Arclight Capital / Freepoint took over the Hovensa refinery complex in St. Croix in early 2016 after a period of inactivity, and is transforming it into a storage hub. We can see from our ClipperData that it started pulling in crude for storage in mid-last year, receiving regular deliveries each month of mostly heavier grades - such as Castilla Blend and Maya.
Its appetite changed this year, pulling in lighter crude instead such as Ekofisk from the North Sea, and WTI in recent months. This makes sense, given that lighter grades are more readily available this year, as heavier and sour crude gets bid up amid the OPEC production cut deal.
In terms of exports from St. Croix, we saw a loading bound for Portugal in November, then a three-month absence. Since the start of March, however, we have seen three loadings. Combine this with a tick higher in loadings from Aruba and St Lucia, and a trend may be potentially emerging.
3) Since the start of the year, non-Canadian companies have sold more than $20 billion of Canadian oil sands assets, as companies switch their focus to short-cycle oil projects instead, such as U.S. shale.
This drying up of international investment has been offset by Canadian companies such as Cenovus Energy, Suncor and Canadian Natural Resources stepping up instead, with the expectation that their local knowledge, relationships and sharing of proprietary technologies will make the oil sands a much more viable option going forward.

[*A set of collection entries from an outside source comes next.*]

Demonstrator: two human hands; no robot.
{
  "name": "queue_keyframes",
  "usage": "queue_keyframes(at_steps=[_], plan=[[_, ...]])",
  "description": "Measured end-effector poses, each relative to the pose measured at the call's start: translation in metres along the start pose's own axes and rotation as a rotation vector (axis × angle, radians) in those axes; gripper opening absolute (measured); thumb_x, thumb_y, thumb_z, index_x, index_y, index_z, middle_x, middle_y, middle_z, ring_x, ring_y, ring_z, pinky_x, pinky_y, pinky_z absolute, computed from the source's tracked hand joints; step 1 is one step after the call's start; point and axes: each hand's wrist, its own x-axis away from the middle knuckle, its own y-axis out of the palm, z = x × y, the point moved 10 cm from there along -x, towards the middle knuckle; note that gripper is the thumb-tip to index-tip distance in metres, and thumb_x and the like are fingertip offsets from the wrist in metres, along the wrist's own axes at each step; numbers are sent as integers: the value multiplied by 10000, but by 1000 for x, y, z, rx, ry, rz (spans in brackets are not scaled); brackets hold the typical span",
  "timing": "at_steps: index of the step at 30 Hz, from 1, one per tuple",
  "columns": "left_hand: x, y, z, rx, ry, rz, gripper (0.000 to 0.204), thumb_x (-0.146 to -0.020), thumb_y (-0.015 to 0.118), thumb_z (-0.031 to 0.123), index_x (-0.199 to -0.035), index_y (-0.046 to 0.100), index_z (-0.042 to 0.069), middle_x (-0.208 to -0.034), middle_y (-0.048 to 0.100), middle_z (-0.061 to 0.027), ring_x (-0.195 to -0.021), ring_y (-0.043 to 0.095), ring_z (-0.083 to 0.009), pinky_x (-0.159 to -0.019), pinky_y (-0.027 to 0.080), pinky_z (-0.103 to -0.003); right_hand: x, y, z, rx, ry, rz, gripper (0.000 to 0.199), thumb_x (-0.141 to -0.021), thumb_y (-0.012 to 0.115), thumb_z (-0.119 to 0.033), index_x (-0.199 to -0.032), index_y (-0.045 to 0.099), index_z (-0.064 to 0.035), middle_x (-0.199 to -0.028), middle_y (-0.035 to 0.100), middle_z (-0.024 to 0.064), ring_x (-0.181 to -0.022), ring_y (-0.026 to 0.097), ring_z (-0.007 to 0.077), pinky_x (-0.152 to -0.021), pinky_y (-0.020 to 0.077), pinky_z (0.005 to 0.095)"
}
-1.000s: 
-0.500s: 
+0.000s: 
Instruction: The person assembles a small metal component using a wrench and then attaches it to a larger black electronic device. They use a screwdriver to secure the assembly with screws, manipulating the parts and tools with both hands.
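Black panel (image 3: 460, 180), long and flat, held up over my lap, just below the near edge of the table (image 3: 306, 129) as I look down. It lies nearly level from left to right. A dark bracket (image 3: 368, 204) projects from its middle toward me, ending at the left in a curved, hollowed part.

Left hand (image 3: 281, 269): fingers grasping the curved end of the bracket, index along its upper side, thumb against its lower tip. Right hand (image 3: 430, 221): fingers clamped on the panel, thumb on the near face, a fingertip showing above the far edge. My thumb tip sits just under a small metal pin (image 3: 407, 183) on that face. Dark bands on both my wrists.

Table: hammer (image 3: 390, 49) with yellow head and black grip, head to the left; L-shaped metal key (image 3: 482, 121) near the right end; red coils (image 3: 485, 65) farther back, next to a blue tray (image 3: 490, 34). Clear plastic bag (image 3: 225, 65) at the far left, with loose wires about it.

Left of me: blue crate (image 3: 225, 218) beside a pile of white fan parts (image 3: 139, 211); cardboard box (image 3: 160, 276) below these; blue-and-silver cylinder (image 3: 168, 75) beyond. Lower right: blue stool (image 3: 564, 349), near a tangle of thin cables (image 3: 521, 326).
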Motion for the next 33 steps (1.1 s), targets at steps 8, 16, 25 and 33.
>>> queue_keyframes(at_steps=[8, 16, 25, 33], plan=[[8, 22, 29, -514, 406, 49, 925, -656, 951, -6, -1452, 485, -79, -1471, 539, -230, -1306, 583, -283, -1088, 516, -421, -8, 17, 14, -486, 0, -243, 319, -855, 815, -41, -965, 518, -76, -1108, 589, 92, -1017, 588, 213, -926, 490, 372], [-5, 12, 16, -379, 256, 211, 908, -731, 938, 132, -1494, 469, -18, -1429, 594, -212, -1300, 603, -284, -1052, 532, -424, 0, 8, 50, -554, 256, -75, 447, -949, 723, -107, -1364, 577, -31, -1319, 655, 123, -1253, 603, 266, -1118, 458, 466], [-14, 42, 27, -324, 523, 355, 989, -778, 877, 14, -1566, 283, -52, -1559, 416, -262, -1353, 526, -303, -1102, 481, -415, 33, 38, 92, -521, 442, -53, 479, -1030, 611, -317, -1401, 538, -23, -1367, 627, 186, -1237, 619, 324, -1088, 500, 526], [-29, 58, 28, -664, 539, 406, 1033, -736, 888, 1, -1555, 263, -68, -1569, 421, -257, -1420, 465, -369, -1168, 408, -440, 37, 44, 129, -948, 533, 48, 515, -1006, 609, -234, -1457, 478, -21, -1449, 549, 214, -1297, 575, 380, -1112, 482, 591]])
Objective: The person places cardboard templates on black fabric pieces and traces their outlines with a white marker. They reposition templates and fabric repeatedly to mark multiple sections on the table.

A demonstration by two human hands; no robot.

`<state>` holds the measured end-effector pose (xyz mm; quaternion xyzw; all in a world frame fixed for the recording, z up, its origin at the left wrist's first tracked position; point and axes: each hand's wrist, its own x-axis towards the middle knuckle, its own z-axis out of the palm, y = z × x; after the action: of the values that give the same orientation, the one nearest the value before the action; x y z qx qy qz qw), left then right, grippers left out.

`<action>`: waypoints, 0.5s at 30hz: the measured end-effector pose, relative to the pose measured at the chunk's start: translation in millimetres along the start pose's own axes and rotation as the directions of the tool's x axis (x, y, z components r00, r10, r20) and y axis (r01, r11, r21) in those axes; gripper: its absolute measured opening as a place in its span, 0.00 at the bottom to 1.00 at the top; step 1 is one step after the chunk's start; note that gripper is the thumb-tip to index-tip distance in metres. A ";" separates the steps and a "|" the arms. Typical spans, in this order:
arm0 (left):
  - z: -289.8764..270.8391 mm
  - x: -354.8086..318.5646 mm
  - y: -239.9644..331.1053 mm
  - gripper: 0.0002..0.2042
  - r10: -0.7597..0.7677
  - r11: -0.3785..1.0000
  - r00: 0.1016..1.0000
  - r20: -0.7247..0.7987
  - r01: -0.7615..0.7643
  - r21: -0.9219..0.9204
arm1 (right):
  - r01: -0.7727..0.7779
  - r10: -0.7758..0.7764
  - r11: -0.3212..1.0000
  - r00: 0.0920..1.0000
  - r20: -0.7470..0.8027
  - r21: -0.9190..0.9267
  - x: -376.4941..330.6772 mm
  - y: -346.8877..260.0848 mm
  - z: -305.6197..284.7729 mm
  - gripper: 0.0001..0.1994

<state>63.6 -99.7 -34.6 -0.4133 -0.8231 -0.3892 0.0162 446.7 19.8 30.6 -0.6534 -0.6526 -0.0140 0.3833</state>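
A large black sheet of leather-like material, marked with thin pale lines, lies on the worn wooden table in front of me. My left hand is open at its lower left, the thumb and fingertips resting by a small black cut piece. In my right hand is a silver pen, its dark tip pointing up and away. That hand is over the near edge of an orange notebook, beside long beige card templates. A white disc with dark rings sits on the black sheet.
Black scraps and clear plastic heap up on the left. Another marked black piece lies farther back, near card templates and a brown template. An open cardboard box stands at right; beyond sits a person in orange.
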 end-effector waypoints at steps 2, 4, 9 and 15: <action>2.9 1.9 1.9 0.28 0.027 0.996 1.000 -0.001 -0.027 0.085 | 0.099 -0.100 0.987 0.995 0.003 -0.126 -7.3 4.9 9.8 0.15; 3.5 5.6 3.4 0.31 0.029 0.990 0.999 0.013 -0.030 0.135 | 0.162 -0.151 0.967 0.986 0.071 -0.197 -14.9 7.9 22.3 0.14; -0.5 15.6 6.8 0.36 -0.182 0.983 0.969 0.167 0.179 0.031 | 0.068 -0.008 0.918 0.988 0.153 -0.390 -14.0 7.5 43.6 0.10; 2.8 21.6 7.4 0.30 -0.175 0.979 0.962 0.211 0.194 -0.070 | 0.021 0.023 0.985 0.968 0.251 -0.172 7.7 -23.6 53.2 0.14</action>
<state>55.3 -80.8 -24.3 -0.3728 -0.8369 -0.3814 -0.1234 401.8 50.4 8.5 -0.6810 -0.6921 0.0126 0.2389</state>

Oil sands accounted for 2.4 million barrels per day of production in 2015 (hark, below), accounting for nearly two-thirds of Canadian output.
According to OPEC, total Canadian production rose a further 80,000 bpd last year to average 4.5mn bpd. Ongoing production growth is expected this year, with an increase of 210,000 bpd to average 4.71mn bpd - driven by production ramp ups for both bitumen and synthetic oil projects.
4) Yesterday we looked at drilled but uncompleted wells (DUCs, quack) in the Permian basin. The chart below adds a bit more color, showing both drilled and completed wells. As a reader rightly commented on yesterday's blog, this rise in DUCs is likely due to operators ensuring they maintain their land leases.
The rise in the drilled wells is likely a response to improving confidence in the oil sector, while the rising DUCs point to higher production ahead when market conditions become more favorable (think: services costs and/or oil prices).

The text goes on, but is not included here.